**What is expected:** Print the data again, exactly.
◇ ◇ ◇ ◇ ◇ ◇ ◇
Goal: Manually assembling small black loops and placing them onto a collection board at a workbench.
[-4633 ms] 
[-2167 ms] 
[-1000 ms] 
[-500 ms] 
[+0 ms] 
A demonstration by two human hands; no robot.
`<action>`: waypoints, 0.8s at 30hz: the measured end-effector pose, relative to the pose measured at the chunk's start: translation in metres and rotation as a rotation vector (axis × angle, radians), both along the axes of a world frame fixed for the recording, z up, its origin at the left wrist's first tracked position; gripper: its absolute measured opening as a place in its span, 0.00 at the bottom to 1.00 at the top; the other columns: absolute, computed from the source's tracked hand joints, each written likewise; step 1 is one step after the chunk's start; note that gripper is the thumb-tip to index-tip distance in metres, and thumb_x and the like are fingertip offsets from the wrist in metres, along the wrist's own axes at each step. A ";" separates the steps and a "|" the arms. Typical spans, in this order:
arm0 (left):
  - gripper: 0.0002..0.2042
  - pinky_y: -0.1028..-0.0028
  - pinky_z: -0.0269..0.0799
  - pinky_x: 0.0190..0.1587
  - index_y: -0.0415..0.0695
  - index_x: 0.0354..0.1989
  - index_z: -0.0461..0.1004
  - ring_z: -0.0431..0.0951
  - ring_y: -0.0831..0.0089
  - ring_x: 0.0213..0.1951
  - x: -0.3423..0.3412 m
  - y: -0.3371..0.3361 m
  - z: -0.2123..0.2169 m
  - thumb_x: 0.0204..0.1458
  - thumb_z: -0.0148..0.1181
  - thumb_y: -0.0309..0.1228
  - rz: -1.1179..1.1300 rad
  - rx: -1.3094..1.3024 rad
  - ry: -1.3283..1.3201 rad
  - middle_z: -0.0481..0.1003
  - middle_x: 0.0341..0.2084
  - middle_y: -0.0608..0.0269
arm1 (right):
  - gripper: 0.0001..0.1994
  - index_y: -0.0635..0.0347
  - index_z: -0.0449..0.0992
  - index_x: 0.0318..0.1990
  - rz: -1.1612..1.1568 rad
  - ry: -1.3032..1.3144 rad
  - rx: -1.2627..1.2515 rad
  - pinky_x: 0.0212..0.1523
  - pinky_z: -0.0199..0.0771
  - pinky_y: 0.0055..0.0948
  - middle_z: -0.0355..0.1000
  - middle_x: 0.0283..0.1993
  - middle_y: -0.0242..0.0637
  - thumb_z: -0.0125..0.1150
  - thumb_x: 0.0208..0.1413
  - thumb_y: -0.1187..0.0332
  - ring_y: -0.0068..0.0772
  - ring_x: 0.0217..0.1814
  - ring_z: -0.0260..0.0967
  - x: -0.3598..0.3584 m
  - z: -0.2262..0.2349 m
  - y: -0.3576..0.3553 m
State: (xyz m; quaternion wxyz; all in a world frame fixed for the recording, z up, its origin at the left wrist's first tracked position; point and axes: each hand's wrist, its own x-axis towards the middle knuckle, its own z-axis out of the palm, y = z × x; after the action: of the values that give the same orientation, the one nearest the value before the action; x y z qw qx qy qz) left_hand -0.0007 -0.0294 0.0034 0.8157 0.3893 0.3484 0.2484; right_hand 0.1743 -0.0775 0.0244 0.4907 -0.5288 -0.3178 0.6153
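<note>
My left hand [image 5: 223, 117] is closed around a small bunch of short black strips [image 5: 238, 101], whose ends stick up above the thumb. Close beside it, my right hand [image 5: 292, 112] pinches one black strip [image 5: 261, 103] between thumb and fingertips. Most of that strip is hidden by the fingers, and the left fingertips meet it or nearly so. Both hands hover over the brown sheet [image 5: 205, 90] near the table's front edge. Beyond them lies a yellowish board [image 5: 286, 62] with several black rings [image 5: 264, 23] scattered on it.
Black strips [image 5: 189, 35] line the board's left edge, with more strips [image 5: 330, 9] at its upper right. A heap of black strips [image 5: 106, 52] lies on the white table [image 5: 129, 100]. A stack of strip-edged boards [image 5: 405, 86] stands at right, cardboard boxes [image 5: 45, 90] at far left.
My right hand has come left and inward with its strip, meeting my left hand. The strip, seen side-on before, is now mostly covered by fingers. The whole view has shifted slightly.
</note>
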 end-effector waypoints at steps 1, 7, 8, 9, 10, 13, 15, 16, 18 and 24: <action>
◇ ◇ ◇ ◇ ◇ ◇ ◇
**The answer:**
Goal: Manually assembling small black loops and placing them onto a collection board at a workbench.
[-4633 ms] 
[-2167 ms] 
[-1000 ms] 
[-500 ms] 
[+0 ms] 
A demonstration by two human hands; no robot.
`<action>`: waypoints, 0.8s at 30hz: the measured end-effector pose, relative to the pose measured at the chunk's start: translation in metres and rotation as a rotation vector (axis × angle, radians), both along the axes of a world frame fixed for the recording, z up, its origin at the left wrist's first tracked position; gripper: its absolute measured opening as a place in its span, 0.00 at the bottom to 1.00 at the top; the other columns: absolute, computed from the source's tracked hand joints, each written likewise; step 1 is one step after the chunk's start; note that gripper is the thumb-tip to index-tip distance in metres, and thumb_x and the like are fingertip offsets from the wrist in metres, along the wrist's own axes at each step. A ";" separates the steps and a "|" the arms. Typical spans, in this order:
arm0 (left):
  - gripper: 0.0002..0.2042
  - pinky_y: -0.1028..-0.0028
  - pinky_z: -0.0269..0.0799
  - pinky_x: 0.0190..0.1587
  - index_y: -0.0415..0.0695
  - index_x: 0.0354..0.1989
  - index_z: -0.0461..0.1004
  - ring_z: -0.0431..0.0951
  - ring_y: -0.0831..0.0089
  - ring_x: 0.0213..0.1951
  - x: -0.3423..0.3412 m
  - y: -0.3371..0.3361 m
  - z: -0.2123..0.2169 m
  - thumb_x: 0.0204..0.1458
  - thumb_z: -0.0148..0.1181
  - thumb_y: -0.0309..0.1228
  - rz: -1.1179..1.1300 rad
  - rx: -1.3094..1.3024 rad
  - ry: -1.3283..1.3201 rad
  - middle_z: -0.0481..0.1003
  - middle_x: 0.0341..0.2084
  - middle_y: -0.0608..0.0269
arm1 (right):
  - gripper: 0.0001..0.1994
  - index_y: -0.0635..0.0347
  - index_z: -0.0449..0.0992
  - index_x: 0.0318..0.1990
  - rz: -1.1612..1.1568 rad
  - ry: -1.3032..1.3144 rad
  - rx: -1.2627..1.2515 rad
  - pinky_x: 0.0212..0.1523
  - pinky_z: -0.0199..0.0771
  - pinky_y: 0.0055..0.0948
  - middle_z: -0.0355..0.1000
  - middle_x: 0.0283..0.1993
  - middle_y: -0.0242..0.0637
  - thumb_z: -0.0125..0.1150
  - thumb_x: 0.0208..0.1413
  - thumb_y: -0.1187..0.0332
  - ring_y: -0.0068..0.0772
  - ring_x: 0.0217..0.1814
  - ring_z: -0.0260..0.0967
  - x: -0.3598..0.3584 m
  - z: -0.2262..0.2349 m
  - y: -0.3576..0.3553 m
State: (xyz m; quaternion wxyz; all in a world frame fixed for the recording, z up, its origin at the left wrist's first tracked position; point and axes: each hand's wrist, its own x-axis towards the middle knuckle, its own z-axis out of the palm, y = z × x; after the action: of the values that give the same orientation, the one nearest the value before the action; x y z qw qx qy qz) left_hand -0.0007 -0.0294 0.0034 0.8157 0.3893 0.3484 0.2484; right_hand 0.1743 -0.0775 0.0244 0.4907 -0.5288 -0.3178 0.6153
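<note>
My left hand [image 5: 223, 117] is closed around a small bunch of short black strips [image 5: 238, 101], whose ends stick up above the thumb. Close beside it, my right hand [image 5: 292, 112] pinches one black strip [image 5: 261, 103] between thumb and fingertips. Most of that strip is hidden by the fingers, and the left fingertips meet it or nearly so. Both hands hover over the brown sheet [image 5: 205, 90] near the table's front edge. Beyond them lies a yellowish board [image 5: 286, 62] with several black rings [image 5: 264, 23] scattered on it.
Black strips [image 5: 189, 35] line the board's left edge, with more strips [image 5: 330, 9] at its upper right. A heap of black strips [image 5: 106, 52] lies on the white table [image 5: 129, 100]. A stack of strip-edged boards [image 5: 405, 86] stands at right, cardboard boxes [image 5: 45, 90] at far left.
My right hand has come left and inward with its strip, meeting my left hand. The strip, seen side-on before, is now mostly covered by fingers. The whole view has shifted slightly.
</note>
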 end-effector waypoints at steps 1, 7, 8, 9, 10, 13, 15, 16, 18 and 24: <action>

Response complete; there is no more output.